I haven’t written an autoencoder using your structure and assume you are wondering which setup to use in the transposed convolutions?
If so, you could start by “inverting” the encoder path and use the inverse channel dimensions. The kernel size, stride etc. should most likely be set in a way to reproduce the input spatial size.
If you don’t want to calculate it manually, add Print layers to the model to check the output activation shape and adapt the setup:
class Print(nn.Module):
def __init__(self):
super(Print, self).__init__()
def forward(self, x):
print(x.shape)
return x
In the paper I’m reading, they show the following architecture
Do you think by upsampling they are saying that they’re actually using an upsampling function such as nn.Upsample or they are just using ConvTranspose2d and playing with the stride?
I mean, we can achieve the same downsampling without Max Pooling by playing with stride too right?

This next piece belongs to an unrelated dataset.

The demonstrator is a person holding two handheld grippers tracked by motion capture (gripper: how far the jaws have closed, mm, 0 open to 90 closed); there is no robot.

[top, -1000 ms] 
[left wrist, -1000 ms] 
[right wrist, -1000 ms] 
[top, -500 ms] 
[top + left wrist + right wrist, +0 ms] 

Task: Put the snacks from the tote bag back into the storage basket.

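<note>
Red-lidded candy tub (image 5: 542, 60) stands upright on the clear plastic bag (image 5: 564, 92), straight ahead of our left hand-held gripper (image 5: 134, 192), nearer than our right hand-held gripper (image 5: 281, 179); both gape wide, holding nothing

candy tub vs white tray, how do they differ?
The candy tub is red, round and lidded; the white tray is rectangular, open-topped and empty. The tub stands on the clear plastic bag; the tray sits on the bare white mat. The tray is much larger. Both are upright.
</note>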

But if they mention it on the architecture, it means they’re applying it right? What would you say given your experience?
I guess the best would be to contact the author to get more informations.
I would guess that UpSampling would refer to an nn.Upsample layer, but also a transposed conv could be used. However, I think the former might be more likely.
Do you see any mentions on the number of parameters? If the authors claim the UpSampling layers don’t use any trainable parameters, it should be an interpolation layer (i.e. nn.Upsample), on the other hand if these layers use parameters it would point towards a transposed conv.